## Information supplied

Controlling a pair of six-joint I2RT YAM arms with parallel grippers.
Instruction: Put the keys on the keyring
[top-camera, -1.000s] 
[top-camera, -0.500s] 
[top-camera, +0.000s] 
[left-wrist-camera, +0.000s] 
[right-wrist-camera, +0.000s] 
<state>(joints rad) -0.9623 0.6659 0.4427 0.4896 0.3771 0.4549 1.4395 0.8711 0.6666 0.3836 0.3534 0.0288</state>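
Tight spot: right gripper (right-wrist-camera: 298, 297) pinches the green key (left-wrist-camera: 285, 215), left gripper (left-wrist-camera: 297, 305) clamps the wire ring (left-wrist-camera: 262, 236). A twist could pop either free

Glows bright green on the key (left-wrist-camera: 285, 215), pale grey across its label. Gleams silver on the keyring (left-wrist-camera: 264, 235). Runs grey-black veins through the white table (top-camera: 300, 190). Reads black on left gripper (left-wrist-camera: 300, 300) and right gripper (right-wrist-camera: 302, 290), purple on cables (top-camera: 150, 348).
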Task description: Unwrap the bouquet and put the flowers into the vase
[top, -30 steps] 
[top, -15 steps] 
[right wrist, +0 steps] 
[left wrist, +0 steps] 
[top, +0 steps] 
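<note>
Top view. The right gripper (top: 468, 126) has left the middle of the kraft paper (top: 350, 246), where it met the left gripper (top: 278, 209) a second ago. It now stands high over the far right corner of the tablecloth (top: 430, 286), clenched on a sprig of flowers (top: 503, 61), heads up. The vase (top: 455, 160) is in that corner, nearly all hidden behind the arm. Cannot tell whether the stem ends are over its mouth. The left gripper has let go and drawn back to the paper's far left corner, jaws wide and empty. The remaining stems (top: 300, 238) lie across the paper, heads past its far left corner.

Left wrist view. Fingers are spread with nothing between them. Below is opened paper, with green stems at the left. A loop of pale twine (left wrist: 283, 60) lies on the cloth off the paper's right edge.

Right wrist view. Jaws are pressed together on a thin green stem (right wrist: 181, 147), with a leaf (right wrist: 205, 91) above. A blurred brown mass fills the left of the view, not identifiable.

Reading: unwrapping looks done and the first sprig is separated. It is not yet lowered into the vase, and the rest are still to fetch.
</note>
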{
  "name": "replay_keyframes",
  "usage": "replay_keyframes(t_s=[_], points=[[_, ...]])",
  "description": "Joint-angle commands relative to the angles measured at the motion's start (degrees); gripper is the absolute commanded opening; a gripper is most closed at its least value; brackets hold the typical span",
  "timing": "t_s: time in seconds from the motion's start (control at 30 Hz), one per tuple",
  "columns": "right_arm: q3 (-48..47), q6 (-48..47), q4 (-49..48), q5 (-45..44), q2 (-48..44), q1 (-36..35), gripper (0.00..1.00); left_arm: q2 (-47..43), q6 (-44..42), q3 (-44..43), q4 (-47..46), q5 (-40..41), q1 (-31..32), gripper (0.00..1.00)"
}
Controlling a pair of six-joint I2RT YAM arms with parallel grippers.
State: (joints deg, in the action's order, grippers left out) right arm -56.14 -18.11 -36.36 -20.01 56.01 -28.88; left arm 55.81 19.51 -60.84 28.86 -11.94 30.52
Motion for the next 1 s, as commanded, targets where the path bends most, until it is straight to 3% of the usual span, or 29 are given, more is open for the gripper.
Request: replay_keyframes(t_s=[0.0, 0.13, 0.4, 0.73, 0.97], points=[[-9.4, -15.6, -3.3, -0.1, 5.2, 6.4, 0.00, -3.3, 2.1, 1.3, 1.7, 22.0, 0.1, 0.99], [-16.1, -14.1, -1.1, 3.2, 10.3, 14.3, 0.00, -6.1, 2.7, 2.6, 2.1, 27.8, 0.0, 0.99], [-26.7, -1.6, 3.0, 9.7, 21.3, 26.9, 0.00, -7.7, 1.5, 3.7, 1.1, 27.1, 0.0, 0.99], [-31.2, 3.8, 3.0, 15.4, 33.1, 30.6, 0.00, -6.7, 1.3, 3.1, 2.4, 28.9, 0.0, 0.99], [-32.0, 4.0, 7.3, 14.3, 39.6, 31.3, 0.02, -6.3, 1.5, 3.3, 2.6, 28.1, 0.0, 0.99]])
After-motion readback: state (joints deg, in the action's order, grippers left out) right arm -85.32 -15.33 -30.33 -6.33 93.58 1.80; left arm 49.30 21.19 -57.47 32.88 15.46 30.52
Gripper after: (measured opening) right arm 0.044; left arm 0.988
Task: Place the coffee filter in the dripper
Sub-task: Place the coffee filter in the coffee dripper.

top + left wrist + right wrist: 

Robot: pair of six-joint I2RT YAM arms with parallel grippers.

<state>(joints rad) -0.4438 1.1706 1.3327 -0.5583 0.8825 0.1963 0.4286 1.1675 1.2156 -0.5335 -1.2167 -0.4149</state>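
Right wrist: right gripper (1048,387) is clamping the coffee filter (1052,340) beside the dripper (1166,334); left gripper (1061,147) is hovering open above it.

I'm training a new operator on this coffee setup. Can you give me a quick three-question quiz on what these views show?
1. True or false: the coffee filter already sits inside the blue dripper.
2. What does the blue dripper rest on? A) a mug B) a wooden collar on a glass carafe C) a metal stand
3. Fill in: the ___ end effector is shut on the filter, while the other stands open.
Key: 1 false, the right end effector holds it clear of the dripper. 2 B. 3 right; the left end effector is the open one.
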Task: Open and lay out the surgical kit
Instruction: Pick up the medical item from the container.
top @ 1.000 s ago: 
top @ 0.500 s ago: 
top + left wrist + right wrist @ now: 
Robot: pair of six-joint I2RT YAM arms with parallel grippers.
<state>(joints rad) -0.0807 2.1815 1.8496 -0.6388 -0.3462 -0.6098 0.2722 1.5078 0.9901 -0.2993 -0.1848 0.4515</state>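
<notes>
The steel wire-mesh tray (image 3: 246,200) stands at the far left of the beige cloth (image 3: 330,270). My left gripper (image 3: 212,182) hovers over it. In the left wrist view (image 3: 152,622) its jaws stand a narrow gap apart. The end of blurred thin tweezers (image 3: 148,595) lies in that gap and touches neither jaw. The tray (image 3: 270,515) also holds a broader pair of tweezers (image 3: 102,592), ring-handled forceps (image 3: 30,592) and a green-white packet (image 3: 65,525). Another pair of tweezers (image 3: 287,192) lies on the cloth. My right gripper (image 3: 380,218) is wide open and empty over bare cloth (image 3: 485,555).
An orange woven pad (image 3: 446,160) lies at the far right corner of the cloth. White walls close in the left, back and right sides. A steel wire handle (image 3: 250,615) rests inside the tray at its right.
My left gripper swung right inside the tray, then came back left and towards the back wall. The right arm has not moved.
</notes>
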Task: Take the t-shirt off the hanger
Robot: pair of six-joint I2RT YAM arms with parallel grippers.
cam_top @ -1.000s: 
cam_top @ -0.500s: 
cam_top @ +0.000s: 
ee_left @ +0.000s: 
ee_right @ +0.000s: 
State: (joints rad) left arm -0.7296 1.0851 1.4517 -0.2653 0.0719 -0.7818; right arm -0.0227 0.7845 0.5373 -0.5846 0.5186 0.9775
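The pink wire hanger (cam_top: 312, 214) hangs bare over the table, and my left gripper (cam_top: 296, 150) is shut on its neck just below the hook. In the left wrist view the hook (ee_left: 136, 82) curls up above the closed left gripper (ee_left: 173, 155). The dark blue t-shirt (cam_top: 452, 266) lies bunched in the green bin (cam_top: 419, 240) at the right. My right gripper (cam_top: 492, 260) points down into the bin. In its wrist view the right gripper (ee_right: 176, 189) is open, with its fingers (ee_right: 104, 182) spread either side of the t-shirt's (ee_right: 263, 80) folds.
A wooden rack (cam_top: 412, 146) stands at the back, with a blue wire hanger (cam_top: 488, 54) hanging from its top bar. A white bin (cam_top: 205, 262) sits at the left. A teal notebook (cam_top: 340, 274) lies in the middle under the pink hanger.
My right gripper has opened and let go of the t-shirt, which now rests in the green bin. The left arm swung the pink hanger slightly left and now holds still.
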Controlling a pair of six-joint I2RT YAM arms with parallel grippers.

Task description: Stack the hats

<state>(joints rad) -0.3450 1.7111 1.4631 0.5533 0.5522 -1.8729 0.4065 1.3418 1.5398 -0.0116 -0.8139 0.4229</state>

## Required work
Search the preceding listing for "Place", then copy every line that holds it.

## Exercise answer
Task: Place the coffee filter in the dripper
Sub-task: Place the coffee filter in the coffee dripper.

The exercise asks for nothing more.